Look through the data below and show every line that includes "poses".

- INPUT DATA
★ ★ ★ ★ ★ ★ ★

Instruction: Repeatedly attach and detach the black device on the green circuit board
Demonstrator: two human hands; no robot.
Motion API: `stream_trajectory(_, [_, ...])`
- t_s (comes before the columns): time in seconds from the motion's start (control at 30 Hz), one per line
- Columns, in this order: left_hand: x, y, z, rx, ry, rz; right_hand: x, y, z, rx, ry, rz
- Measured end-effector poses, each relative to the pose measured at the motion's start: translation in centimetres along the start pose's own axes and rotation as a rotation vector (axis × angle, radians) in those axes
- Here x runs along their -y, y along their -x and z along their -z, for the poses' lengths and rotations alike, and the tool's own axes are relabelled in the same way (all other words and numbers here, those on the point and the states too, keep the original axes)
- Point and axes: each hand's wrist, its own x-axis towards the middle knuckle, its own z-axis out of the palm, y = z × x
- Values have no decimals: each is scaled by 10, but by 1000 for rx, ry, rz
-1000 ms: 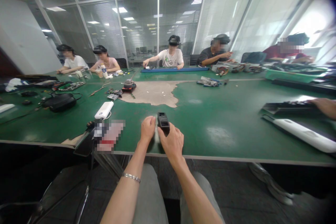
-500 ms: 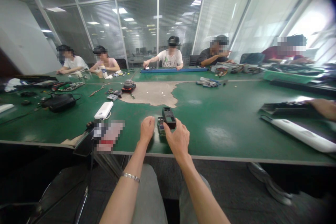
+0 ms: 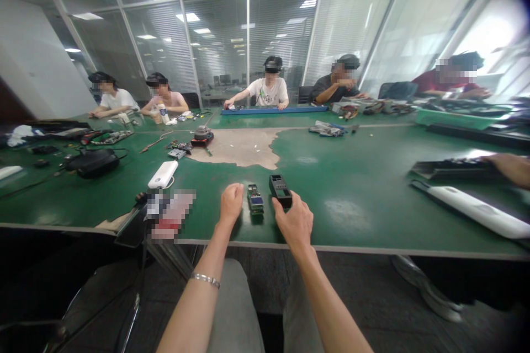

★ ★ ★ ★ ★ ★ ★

- FINISHED TASK
- Measured end-effector poses, each relative to the pose measured at the motion's start: translation in centimetres along the start pose's own axes and rotation as a rotation vector (axis × angle, radians) in those axes
- Here x runs along their -y, y along their -x and z along their -z, for the poses' lengths and rotations alike, and the tool's own axes are relabelled in the same way (all other words and numbers here, those on the point and the states too, keep the original axes)

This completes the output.